Entretanto, a professora preocupa-se somente com as informações do ano governado por Getúlio Vargas, relacionando-o ao integralismo, este alinhado ao pensamento fascista, em contraponto a Prestes e seu aliancismo, um movimento de oposição ao governo. Acreditamos que suas explicações foram motivadas pelo texto, porém não há um posicionamento claro sobre a narrativa ou sobre a carta.

No item d, a professora inicia um processo de leitura que Solé (op. cit.) julga essencial: avaliações que possam mediar todo o processo de leitura. Os alunos deverão elaborar um texto (ou roteiro) para situarem-se no tempo, instaurando, assim, um princípio de leitor-sujeito.

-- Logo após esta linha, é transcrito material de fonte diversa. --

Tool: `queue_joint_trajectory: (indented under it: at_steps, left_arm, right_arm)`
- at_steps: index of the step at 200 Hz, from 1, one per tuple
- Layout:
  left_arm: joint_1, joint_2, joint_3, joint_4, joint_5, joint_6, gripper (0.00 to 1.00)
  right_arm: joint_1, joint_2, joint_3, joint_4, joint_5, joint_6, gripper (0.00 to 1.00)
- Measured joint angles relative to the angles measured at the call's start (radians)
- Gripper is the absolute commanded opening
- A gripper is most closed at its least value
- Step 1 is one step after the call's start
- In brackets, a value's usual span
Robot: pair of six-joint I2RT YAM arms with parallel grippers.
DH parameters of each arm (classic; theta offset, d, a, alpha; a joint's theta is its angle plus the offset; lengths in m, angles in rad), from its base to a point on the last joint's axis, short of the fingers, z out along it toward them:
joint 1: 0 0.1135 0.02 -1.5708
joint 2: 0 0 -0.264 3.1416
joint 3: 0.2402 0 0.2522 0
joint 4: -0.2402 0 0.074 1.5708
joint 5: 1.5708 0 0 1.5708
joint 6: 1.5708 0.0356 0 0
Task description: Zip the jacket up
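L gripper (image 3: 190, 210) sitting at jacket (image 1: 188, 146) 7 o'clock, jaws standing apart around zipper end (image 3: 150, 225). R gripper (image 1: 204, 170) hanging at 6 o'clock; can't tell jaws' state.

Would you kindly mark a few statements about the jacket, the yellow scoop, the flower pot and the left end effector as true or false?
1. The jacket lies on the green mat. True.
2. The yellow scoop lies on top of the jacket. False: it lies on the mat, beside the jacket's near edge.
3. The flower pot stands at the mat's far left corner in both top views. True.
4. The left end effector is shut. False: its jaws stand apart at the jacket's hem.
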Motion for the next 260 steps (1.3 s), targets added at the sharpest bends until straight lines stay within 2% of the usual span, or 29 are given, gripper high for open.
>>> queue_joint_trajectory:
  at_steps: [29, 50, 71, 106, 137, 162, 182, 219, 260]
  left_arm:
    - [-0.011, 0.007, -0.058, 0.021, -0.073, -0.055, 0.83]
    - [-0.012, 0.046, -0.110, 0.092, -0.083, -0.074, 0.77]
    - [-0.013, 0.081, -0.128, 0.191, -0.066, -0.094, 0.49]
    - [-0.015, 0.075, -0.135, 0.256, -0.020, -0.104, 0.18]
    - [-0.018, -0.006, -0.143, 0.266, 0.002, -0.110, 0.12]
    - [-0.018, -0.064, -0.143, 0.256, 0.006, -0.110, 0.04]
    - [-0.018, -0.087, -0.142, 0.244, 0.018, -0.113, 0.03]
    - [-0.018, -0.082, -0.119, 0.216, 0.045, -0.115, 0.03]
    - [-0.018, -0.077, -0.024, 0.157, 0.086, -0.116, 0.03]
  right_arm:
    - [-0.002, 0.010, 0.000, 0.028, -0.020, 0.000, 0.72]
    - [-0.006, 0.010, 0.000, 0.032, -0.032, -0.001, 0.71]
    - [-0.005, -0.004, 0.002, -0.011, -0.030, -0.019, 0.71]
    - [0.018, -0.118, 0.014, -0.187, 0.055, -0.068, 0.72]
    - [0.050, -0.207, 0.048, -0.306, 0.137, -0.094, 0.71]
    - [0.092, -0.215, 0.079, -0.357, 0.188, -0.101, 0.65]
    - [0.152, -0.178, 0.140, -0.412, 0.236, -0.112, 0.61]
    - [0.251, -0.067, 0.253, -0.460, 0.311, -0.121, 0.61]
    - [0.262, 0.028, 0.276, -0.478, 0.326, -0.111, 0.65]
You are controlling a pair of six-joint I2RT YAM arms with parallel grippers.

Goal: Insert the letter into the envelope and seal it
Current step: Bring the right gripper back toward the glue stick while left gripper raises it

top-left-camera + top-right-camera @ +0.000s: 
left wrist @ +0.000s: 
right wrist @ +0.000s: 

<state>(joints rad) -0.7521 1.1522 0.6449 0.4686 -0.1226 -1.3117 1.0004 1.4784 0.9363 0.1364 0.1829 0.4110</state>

Depois, em casa, deveriam consultar sites de buscas da internet sobre Europa, nazismo e Hitler, prosseguindo na coleta de informações. No final, há solicitação de uma história em quadrinhos ou desenho sobre a emoção de Prestes. Nesta última atividade, a professora preocupa-se com a emoção do aluno, numa tentativa de identificação pessoal.

Nos itens f e g, a professora abandona o texto e inicia um trabalho com CD-room e o filme de Olga. Ou seja, o gênero inicial é descartado para ser

relido numa comparação com o filme. Do nosso ponto de vista, filme passa ser um subterfúgio à leitura do texto.